Wesley Junior College
- Other names: WJC
- Motto: Providing quality education in a Christian environment
- Type: University
- Established: 1930s
- Location: Belize City, Belize
- Colors: Blue, white & red
- Website: wjc.edu.bz

= Wesley Junior College =

Christian college in Belize City

Wesley Junior College (WJC) is a Christian college in Belize. It offers innovative educational programs at the junior college level in business, science.

==History==
The college dates back to June 1882 when the Methodist Church inaugurated the first secondary school in Belize: the British Honduras-Wesley High School with five boys and Reverend T.N. Robert as principal. It moved to its present location in 1889.

In the 1930s, the first sixth form program in the country was added. However, after many years of successful running, the college ran into financial difficulties and was forced to close in the 1970s. In 1987, attempts were made to restart the college with a Business Studies Tertiary level program but lack of funding meant that the reopening of the college was delayed many years.

In 1995 new efforts were started to reopen the sixth form; it was not until 2003 that Wesley Junior College had reopened.
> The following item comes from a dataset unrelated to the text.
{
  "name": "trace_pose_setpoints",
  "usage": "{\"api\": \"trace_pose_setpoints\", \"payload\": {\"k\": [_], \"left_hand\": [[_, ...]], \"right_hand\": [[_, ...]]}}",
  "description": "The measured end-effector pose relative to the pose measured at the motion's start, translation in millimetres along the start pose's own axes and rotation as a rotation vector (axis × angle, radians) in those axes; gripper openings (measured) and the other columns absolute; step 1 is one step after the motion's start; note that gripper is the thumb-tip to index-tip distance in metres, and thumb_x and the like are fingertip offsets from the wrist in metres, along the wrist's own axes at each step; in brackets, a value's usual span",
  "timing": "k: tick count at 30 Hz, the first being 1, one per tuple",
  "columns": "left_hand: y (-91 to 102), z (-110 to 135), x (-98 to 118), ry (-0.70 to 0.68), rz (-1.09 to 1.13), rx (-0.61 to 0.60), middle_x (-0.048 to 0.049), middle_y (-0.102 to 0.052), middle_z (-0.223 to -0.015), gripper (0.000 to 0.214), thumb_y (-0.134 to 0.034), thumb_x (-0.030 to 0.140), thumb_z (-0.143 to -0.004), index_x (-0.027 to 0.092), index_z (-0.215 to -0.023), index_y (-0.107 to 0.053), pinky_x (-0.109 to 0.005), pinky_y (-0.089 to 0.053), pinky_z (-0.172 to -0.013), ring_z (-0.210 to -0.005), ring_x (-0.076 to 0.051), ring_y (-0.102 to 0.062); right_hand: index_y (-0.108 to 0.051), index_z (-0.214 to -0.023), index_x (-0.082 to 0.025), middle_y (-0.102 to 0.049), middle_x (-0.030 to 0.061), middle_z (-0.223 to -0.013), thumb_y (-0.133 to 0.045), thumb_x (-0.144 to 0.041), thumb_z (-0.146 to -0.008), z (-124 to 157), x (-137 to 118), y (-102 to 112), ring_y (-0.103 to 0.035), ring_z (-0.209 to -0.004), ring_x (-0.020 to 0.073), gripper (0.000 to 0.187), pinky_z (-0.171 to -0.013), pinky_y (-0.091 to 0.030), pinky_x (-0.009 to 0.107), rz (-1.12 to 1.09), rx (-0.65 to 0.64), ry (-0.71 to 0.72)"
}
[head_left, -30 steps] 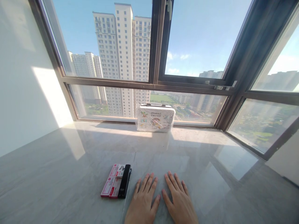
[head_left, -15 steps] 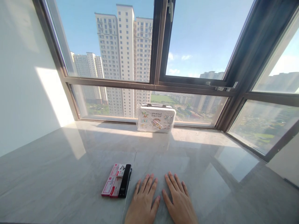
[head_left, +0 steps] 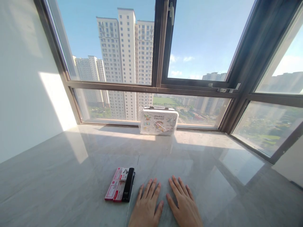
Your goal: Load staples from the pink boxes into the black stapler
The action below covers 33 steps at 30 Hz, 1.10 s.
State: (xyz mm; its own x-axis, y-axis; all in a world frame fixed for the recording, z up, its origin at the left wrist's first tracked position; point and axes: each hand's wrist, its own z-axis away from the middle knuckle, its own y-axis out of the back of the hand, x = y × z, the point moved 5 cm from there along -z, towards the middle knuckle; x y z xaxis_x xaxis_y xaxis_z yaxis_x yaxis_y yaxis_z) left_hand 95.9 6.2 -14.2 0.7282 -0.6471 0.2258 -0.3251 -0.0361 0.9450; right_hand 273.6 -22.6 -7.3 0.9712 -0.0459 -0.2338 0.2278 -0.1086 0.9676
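Both my hands lie palm down on a glossy grey marble surface [head_left: 78,186], side by side with a gap between them. My left hand [head_left: 146,203] has its fingers outstretched and holds nothing. My right hand [head_left: 183,201] also rests flat, fingers slightly apart, with nothing in it. Just left of my left hand, and apart from it, lies a black stapler [head_left: 128,185]. Against the stapler's left side sit small red-and-white boxes [head_left: 113,186], one of them with a picture of a stapler on it.
A white case [head_left: 159,123] with cartoon prints and a dark handle stands upright in clear plastic wrap by the window. Brown window frames [head_left: 113,85] edge the far side. A white wall [head_left: 21,94] rises at the left.
The view has shifted very slightly, so everything sits a little lower in the picture. My hands and the objects keep their places on the surface.
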Motion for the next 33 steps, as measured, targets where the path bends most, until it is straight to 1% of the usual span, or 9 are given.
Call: {"api": "trace_pose_setpoints", "payload": {"k": [6, 8, 13, 18, 24, 33], "left_hand": [[0.3, 3, 1, 0.002, 0.000, -0.028, 0.0027, -0.018, -0.164, 0.057, -0.031, 0.047, -0.105, 0.037, -0.158, -0.014, -0.056, -0.029, -0.120, -0.150, -0.029, -0.026], [-0.1, 4, 2, -0.002, -0.021, -0.020, 0.0019, -0.019, -0.164, 0.057, -0.032, 0.047, -0.105, 0.036, -0.159, -0.014, -0.056, -0.030, -0.120, -0.150, -0.029, -0.027], [-1.5, 6, 2, -0.031, -0.111, 0.048, 0.0005, -0.022, -0.163, 0.059, -0.036, 0.042, -0.105, 0.033, -0.159, -0.014, -0.052, -0.034, -0.117, -0.148, -0.028, -0.032], [-0.8, 9, 3, -0.053, -0.175, 0.099, 0.0002, -0.025, -0.163, 0.059, -0.037, 0.042, -0.105, 0.032, -0.159, -0.014, -0.050, -0.037, -0.115, -0.146, -0.027, -0.035], [4.0, 11, 7, -0.059, -0.202, 0.164, -0.0004, -0.031, -0.161, 0.059, -0.040, 0.041, -0.104, 0.031, -0.158, -0.020, -0.046, -0.038, -0.114, -0.144, -0.025, -0.039], [2.6, 14, 9, -0.060, -0.234, 0.231, -0.0001, -0.037, -0.159, 0.057, -0.043, 0.044, -0.102, 0.031, -0.156, -0.028, -0.044, -0.039, -0.112, -0.142, -0.024, -0.042]], "right_hand": [[-0.029, -0.156, -0.032, -0.020, -0.0072, -0.163, -0.025, -0.060, -0.100, 1, 1, -1, -0.017, -0.153, 0.0237, 0.063, -0.124, -0.020, 0.050, -0.004, 0.006, -0.007], [-0.030, -0.156, -0.032, -0.020, -0.0071, -0.163, -0.026, -0.059, -0.100, 1, 0, 0, -0.017, -0.153, 0.0236, 0.063, -0.124, -0.020, 0.050, -0.006, 0.004, -0.006], [-0.029, -0.157, -0.031, -0.021, -0.0054, -0.163, -0.027, -0.057, -0.100, 2, 0, -1, -0.017, -0.153, 0.0253, 0.062, -0.124, -0.019, 0.051, -0.012, -0.005, -0.005], [-0.027, -0.157, -0.031, -0.019, -0.0046, -0.164, -0.027, -0.057, -0.101, 2, 1, -6, -0.017, -0.153, 0.0268, 0.062, -0.124, -0.019, 0.052, -0.002, -0.006, 0.005], [-0.025, -0.157, -0.031, -0.018, -0.0047, -0.164, -0.025, -0.057, -0.101, 3, 0, -6, -0.016, -0.153, 0.0262, 0.062, -0.123, -0.018, 0.053, 0.007, 0.001, 0.007], [-0.024, -0.158, -0.031, -0.018, -0.0055, -0.164, -0.024, -0.057, -0.101, 4, -1, -5, -0.016, -0.153, 0.0255, 0.062, -0.123, -0.019, 0.053, 0.009, 0.004, 0.006]]}}
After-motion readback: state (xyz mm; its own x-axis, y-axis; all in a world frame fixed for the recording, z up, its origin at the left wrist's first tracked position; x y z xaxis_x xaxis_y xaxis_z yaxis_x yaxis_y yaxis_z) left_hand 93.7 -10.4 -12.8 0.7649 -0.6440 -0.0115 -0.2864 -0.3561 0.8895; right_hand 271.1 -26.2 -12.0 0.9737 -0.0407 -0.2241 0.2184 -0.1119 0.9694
Upon reopening, the Wesley Junior College had 50 students enrolled in two programs — the associate degree in General Studies and the one-year Adult Continuing Education Program. On May 20, 2006, Wesley Junior College had its first graduation after reopening.

==Programs of study==

- Ace
- Business
- Paralegal Studies
- General Studies without History
- General Studies with History
- Information Technology

==Affiliations==
Wesley Junior College is a member of ATLIB and COBEC.

==Campus==
Wesley Junior College is primarily an evening institution which shares a campus with Wesley College, a secondary school. During the day (8:00 am – 5:00 pm) the school campus is used primarily by Wesley College. After 5:00 pm the campus is used as a six form: Wesley Junior College. Administration duties for each school division is carried out through separate buildings.

The institution's opening hours (5:30 pm – 8:30 pm) allows students to pursue a degree while being able to work an average work day.

As of 2012 Wesley Junior College offers childcare services: Students who are parents may attend classes while having their children looked after.